Task brief. All the lines below need to be output exactly, apart from any images.

Given material.
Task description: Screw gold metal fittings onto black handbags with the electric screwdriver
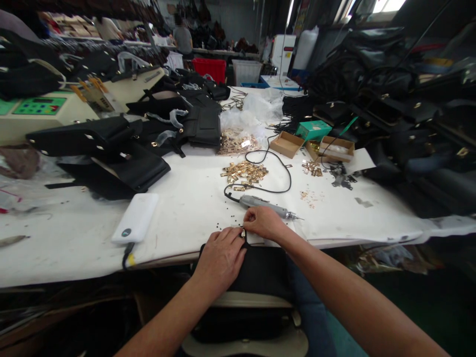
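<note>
A black handbag [266,270] rests on my lap against the table edge, with a small gold clasp [243,232] on its upper part. My left hand [223,253] grips the bag, its fingertips pressed together beside the clasp. Just right of the clasp, my right hand [262,221] is closed in a pinch. Whatever lies between its fingertips is too small or hidden to make out. A grey electric screwdriver [262,203] lies on the table just beyond my right hand, its bit pointing right. Several tiny dark screws are scattered on the table near my fingers.
Gold metal fittings [245,172] form a pile beyond the screwdriver, whose black cord [289,173] loops on the table. A white power bank [137,218] lies to the left. Small cardboard boxes [287,144] stand at back right. Black bags [111,148] are heaped on both sides.
</note>
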Motion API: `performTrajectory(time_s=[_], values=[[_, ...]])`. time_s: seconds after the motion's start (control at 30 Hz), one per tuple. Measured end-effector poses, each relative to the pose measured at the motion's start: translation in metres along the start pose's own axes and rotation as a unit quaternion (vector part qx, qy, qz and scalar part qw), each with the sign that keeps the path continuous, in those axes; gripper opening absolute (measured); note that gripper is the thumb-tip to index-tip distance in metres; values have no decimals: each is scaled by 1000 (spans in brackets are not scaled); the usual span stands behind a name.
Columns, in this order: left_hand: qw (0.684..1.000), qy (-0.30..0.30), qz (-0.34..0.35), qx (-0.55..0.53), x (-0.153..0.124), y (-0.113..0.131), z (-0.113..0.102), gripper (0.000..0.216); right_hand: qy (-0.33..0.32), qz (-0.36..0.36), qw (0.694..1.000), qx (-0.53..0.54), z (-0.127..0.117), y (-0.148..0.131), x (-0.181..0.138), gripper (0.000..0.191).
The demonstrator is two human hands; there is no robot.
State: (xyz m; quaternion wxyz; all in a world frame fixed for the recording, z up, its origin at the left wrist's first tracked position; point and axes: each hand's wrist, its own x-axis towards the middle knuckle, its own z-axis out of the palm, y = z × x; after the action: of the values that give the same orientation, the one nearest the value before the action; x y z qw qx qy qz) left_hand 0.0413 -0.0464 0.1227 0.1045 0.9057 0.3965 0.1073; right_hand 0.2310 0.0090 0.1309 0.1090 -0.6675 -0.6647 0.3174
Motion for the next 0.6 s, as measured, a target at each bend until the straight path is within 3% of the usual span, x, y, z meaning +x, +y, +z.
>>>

Solution to the exercise.
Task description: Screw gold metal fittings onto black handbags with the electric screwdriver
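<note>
A black handbag [266,270] rests on my lap against the table edge, with a small gold clasp [243,232] on its upper part. My left hand [223,253] grips the bag, its fingertips pressed together beside the clasp. Just right of the clasp, my right hand [262,221] is closed in a pinch. Whatever lies between its fingertips is too small or hidden to make out. A grey electric screwdriver [262,203] lies on the table just beyond my right hand, its bit pointing right. Several tiny dark screws are scattered on the table near my fingers.
Gold metal fittings [245,172] form a pile beyond the screwdriver, whose black cord [289,173] loops on the table. A white power bank [137,218] lies to the left. Small cardboard boxes [287,144] stand at back right. Black bags [111,148] are heaped on both sides.
</note>
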Motion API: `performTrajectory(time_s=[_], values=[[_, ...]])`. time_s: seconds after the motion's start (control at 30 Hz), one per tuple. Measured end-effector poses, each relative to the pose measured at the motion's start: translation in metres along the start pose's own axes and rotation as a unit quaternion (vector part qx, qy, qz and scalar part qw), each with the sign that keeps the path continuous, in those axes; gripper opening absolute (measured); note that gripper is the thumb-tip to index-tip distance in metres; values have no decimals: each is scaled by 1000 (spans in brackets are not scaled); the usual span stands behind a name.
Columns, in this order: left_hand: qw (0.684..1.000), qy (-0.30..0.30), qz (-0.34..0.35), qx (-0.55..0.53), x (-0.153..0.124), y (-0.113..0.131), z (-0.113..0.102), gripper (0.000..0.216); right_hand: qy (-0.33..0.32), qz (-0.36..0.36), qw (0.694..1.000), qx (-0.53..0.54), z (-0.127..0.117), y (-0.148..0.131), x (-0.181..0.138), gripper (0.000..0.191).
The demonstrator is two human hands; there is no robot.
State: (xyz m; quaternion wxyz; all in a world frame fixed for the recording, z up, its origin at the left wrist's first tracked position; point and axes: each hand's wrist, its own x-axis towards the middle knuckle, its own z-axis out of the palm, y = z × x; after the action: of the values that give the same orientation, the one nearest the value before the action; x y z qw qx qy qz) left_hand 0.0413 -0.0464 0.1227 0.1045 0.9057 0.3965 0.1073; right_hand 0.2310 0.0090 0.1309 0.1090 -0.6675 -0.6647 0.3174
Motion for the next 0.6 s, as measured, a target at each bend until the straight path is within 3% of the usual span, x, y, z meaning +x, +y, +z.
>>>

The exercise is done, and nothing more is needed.